Minimal important difference for peak torque and average power

The MID for PT was 13.29 N·m which was exceed by 8 of the 11 subjects (73%) for the PCDSB group, 7 of the 12 subjects (58%) for the CM group, and 2 of the 10 subjects (20%) for the placebo group (Table 6). The results of the χ² analyses demonstrated that a significantly (p = 0.016) greater proportion of subjects exceeded the MID for the PCDSB group (73%) than the placebo group (20%). There was no difference, however, in the proportion of subjects exceeding the MID between the CM group and placebo group (p = 0.069) or the PCDSB group and the CM group (p = 0.469).

The MID for AP was 19.21 W which was exceed by 7 of the 11 subjects (64%) for the PCDSB group, 8 of the 12 subjects (67%) for the CM group, and 4 of the 10 subjects (40%) for the placebo group (Table 7). The results of the χ² analyses indicated that there were no significant differences (p > 0.05) in the proportion of subjects that exceeded the MID for any of the group comparisons.

The MID for a reduction in the PT% from pre-supplementation to post-supplementation was − 10.77% which was exceeded by 1 of the 11 subjects (9%) for the PCDSB group, 3 of the 12 subjects (25%) for the CM group, and 2 of the 10 (20%) of subjects for the placebo group (Table 8). The results of the χ² analyses indicated that there were no significant differences (p > 0.05) in the proportion of subjects that exceeded the MID for any of the group comparisons.
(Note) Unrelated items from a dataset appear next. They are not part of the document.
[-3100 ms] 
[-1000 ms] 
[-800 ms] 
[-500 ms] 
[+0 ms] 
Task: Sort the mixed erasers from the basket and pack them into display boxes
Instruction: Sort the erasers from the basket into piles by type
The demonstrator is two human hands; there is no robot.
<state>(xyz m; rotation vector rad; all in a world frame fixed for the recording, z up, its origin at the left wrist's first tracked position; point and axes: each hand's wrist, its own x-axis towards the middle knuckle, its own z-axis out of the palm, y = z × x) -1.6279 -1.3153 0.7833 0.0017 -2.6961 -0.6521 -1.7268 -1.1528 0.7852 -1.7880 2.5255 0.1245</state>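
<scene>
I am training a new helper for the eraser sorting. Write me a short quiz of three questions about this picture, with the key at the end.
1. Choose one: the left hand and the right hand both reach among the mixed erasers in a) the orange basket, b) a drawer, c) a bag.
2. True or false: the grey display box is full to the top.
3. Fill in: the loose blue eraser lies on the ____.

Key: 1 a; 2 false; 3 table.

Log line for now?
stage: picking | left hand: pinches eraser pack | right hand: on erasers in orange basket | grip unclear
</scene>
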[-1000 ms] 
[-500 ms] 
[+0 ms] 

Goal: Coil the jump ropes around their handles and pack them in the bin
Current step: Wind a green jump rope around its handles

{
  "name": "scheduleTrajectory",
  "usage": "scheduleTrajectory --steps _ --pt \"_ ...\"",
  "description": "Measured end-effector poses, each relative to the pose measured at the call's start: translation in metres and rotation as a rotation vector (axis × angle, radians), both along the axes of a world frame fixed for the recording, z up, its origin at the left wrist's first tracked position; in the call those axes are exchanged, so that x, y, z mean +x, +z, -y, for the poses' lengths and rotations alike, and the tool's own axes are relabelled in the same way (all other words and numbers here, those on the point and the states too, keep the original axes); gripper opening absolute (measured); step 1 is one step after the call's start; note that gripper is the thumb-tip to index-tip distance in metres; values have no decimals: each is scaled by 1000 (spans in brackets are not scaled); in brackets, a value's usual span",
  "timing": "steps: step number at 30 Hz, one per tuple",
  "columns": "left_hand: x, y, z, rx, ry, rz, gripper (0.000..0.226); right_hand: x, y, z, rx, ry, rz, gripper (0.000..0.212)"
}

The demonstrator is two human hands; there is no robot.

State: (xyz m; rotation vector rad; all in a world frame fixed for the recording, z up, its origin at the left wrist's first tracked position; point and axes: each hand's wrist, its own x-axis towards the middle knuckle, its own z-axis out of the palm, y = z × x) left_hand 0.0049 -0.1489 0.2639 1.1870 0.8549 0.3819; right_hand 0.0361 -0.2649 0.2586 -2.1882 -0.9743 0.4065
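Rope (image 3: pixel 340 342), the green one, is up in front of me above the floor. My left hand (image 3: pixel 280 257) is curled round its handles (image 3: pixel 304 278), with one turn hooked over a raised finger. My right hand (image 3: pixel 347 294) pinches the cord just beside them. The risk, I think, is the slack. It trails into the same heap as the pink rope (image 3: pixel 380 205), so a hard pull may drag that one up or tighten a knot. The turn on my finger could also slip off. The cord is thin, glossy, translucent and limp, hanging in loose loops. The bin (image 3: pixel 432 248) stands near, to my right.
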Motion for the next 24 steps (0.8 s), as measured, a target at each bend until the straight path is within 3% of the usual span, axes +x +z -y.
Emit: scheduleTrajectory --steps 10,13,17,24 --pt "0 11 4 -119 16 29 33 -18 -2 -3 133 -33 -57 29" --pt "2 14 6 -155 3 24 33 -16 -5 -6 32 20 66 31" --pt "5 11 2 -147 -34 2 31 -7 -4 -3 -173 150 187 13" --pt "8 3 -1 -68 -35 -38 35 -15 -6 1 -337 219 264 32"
The MID for an improvement in AP% from pre-supplementation to post-supplementation was − 10.51% which was exceeded by 1 of the 11 subjects (9%) for the PCDSB group, 1 of the 12 subjects (8%) for the CM group, and 3 of the 10 (30%) of subjects for the placebo group (Table 9). The results of the χ² analyses indicated that there were no significant differences (p > 0.05) in the proportion of subjects that exceeded the MID for any of the group comparisons.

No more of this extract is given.